I can only surmise these folks are lazy, but this still doesn’t make much sense. The amount of effort required to move most doors fitted with a mechanism around the school I work is negligible at best. My seven-pound yorkie-chi could probably force most of these open if he knew the benefits of it.
When you use the handicap button, you have to come to a full stop, locate the button (which would be on the other side of the hallway or entryway), press it, and wait a few seconds for it to grind open enough so you can get your momentum up to go through it. The entire process is so inefficient compared to throwing the door open and striding on through.
So why should I care? If any idiot wants to waste precious seconds of his life to have a lightweight door open for him, that’s his problem. Maybe in the time it takes for him to go through all of the doors he will in a typical day, he’ll miss the lottery numbers later that night and not become a millionaire, because if he did, he would probably buy a nuclear bomb just to cook his steaks faster and wipe out a county, or worse, finance a dozen additional Jason Friedberg and Aaron Seltzer abominations. I should be rooting for the misuse of handicap doors, right?
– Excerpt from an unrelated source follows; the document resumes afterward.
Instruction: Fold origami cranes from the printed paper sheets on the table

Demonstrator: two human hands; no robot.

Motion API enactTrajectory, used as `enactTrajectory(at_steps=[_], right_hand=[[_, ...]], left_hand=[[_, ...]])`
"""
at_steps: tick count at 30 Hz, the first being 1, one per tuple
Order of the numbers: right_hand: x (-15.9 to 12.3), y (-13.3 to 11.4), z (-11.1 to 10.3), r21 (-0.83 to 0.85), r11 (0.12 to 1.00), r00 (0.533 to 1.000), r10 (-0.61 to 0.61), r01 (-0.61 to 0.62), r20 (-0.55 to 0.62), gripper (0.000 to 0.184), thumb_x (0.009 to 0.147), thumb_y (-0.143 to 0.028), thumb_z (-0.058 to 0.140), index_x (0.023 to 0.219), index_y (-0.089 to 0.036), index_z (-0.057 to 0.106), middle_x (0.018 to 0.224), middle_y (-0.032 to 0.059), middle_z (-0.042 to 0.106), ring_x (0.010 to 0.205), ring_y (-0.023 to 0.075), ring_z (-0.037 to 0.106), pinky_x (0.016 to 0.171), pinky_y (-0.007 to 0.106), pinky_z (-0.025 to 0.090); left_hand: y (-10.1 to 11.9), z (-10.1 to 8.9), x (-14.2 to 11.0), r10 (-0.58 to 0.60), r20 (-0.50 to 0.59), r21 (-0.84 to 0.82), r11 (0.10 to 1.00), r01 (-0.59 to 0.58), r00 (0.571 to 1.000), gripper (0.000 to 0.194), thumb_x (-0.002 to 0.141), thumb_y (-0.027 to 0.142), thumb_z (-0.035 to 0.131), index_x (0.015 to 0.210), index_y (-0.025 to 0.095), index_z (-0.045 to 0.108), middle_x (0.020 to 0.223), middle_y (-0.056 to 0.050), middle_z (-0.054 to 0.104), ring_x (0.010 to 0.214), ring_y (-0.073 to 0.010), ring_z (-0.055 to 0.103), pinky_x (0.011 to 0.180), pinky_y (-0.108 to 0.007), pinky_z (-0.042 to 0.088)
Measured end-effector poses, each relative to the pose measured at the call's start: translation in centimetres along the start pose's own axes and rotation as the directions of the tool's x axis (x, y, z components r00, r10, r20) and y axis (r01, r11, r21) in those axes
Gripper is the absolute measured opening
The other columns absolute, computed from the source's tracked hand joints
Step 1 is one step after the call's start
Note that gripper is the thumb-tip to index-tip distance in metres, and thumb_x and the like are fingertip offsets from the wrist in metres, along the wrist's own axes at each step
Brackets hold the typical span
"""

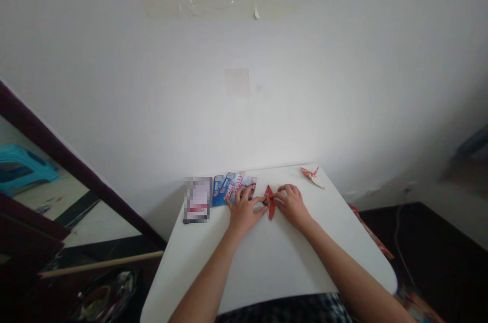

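Observation:
A small red folded paper piece (pixel 269 202) lies on the white table (pixel 267 257) between my two hands. My left hand (pixel 243 209) rests on the table with fingers spread, and its thumb tip touches the left side of the paper. My right hand (pixel 290 203) has its fingers curled, and its fingertips pinch the right edge of the paper. Both forearms reach in from the bottom of the view.
A folded red and white paper figure (pixel 313 176) sits at the table's far right corner. A blue printed sheet (pixel 232 187) and a blurred dark card (pixel 197 199) lie at the far left. A wooden stick (pixel 101 264) and clutter lie left of the table.

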State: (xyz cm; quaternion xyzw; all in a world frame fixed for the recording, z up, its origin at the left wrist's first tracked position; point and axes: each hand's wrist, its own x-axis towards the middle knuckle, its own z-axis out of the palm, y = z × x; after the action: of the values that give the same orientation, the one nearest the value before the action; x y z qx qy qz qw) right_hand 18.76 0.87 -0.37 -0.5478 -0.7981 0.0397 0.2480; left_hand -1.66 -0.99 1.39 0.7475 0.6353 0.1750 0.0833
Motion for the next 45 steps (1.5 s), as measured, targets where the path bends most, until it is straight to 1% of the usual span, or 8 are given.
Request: enactTrajectory(at_steps=[9, 13, 17, 25, 35, 38, 42, 45], right_hand=[[-0.3, 0.2, -0.6, 0.017, 1.0, 0.999, -0.026, 0.026, 0.035, 0.03, 0.089, -0.042, 0.067, 0.119, -0.037, 0.071, 0.127, 0.0075, 0.058, 0.125, 0.0283, 0.045, 0.11, 0.05, 0.036], [-0.4, 0.4, -0.7, 0.032, 0.998, 0.995, -0.048, 0.046, 0.083, 0.041, 0.084, -0.049, 0.072, 0.123, -0.037, 0.067, 0.131, 0.0071, 0.057, 0.128, 0.0286, 0.046, 0.114, 0.056, 0.031], [-0.5, 0.5, -0.8, 0.043, 0.998, 0.993, -0.058, 0.054, 0.105, 0.045, 0.082, -0.049, 0.073, 0.126, -0.036, 0.065, 0.134, 0.0078, 0.057, 0.129, 0.0292, 0.046, 0.116, 0.06, 0.027], [-0.4, 0.5, -1.0, 0.048, 0.998, 0.991, -0.056, 0.05, 0.118, 0.05, 0.079, -0.05, 0.074, 0.126, -0.036, 0.065, 0.134, 0.008, 0.056, 0.13, 0.0294, 0.046, 0.116, 0.059, 0.027], [-0.4, 0.9, -1.0, 0.041, 0.997, 0.99, -0.073, 0.068, 0.119, 0.057, 0.076, -0.055, 0.076, 0.129, -0.036, 0.063, 0.134, 0.0082, 0.057, 0.129, 0.0294, 0.048, 0.114, 0.056, 0.031], [-0.1, 1.4, -0.9, 0.072, 0.994, 0.991, -0.086, 0.079, 0.104, 0.049, 0.08, -0.051, 0.075, 0.126, -0.035, 0.066, 0.131, 0.0079, 0.061, 0.127, 0.028, 0.051, 0.112, 0.052, 0.034], [0.3, 2.3, -0.6, 0.169, 0.981, 0.994, -0.102, 0.093, 0.05, 0.02, 0.09, -0.04, 0.066, 0.106, -0.032, 0.077, 0.118, 0.0062, 0.067, 0.117, 0.0239, 0.058, 0.106, 0.044, 0.042], [0.3, 2.7, -0.4, 0.205, 0.974, 0.994, -0.105, 0.099, 0.02, 0.016, 0.091, -0.035, 0.066, 0.1, -0.032, 0.079, 0.116, 0.0059, 0.068, 0.114, 0.0239, 0.06, 0.104, 0.043, 0.045]], left_hand=[[0.1, -0.1, 0.0, -0.027, 0.027, 0.033, 0.999, 0.026, 0.999, 0.04, 0.081, 0.063, 0.065, 0.118, 0.05, 0.069, 0.161, 0.002, 0.038, 0.147, -0.0397, 0.026, 0.112, -0.081, 0.007], [0.2, -0.5, -0.2, -0.028, 0.082, 0.054, 0.998, 0.024, 0.996, 0.05, 0.076, 0.064, 0.07, 0.123, 0.051, 0.066, 0.164, 0.001, 0.032, 0.149, -0.0415, 0.024, 0.112, -0.08, 0.005], [0.3, -0.8, -0.4, -0.022, 0.125, 0.069, 0.998, 0.013, 0.992, 0.059, 0.072, 0.065, 0.073, 0.129, 0.053, 0.061, 0.167, 0.002, 0.025, 0.15, -0.0434, 0.021, 0.112, -0.081, 0.005], [0.3, -0.9, -0.5, -0.003, 0.155, 0.058, 0.998, -0.006, 0.988, 0.069, 0.07, 0.072, 0.07, 0.134, 0.051, 0.058, 0.168, -0.003, 0.023, 0.151, -0.0445, 0.019, 0.111, -0.082, 0.002], [0.2, -0.9, -0.4, -0.002, 0.155, 0.061, 0.998, -0.008, 0.988, 0.074, 0.066, 0.073, 0.073, 0.135, 0.054, 0.056, 0.168, 0.0, 0.022, 0.151, -0.0447, 0.019, 0.113, -0.079, 0.003], [0.4, -0.8, -0.5, 0.004, 0.158, 0.053, 0.999, -0.013, 0.987, 0.074, 0.067, 0.07, 0.074, 0.137, 0.053, 0.055, 0.168, -0.001, 0.022, 0.151, -0.0449, 0.019, 0.113, -0.079, 0.005], [0.7, -0.7, -0.6, 0.009, 0.106, 0.04, 0.999, -0.014, 0.994, 0.073, 0.069, 0.061, 0.076, 0.138, 0.05, 0.055, 0.166, -0.001, 0.029, 0.15, -0.0417, 0.023, 0.117, -0.075, 0.006], [0.7, -0.6, -0.6, 0.028, 0.049, 0.018, 0.999, -0.029, 0.998, 0.062, 0.073, 0.055, 0.076, 0.133, 0.051, 0.059, 0.162, 0.001, 0.037, 0.147, -0.0389, 0.028, 0.118, -0.073, 0.008]])
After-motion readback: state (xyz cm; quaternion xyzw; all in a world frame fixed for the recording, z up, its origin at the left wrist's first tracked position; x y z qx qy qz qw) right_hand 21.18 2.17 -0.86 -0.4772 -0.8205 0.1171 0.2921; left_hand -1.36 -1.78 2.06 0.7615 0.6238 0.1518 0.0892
Unfortunately, these doors seem to be manufactured by the same folks that bring you those cheap Christmas tree lights developed with Chernobyl-quality safety standards. They seem to break down fairly easily, thus trapping a person who truly needs it, like a guy pushing a TV, on the wrong side of the door forever, or at least until he decides to risk death and hump the cart through.
So cut it out. You look like a moron when you stroll briskly along, only to come to a dead stop to look at the door with a confused glare, then figure out how to press the button, after which you stare at the door dumbfounded until it opens up all the way and you get it in your head to get a move on. Hurry it up, because this TV isn’t going to deliver itself.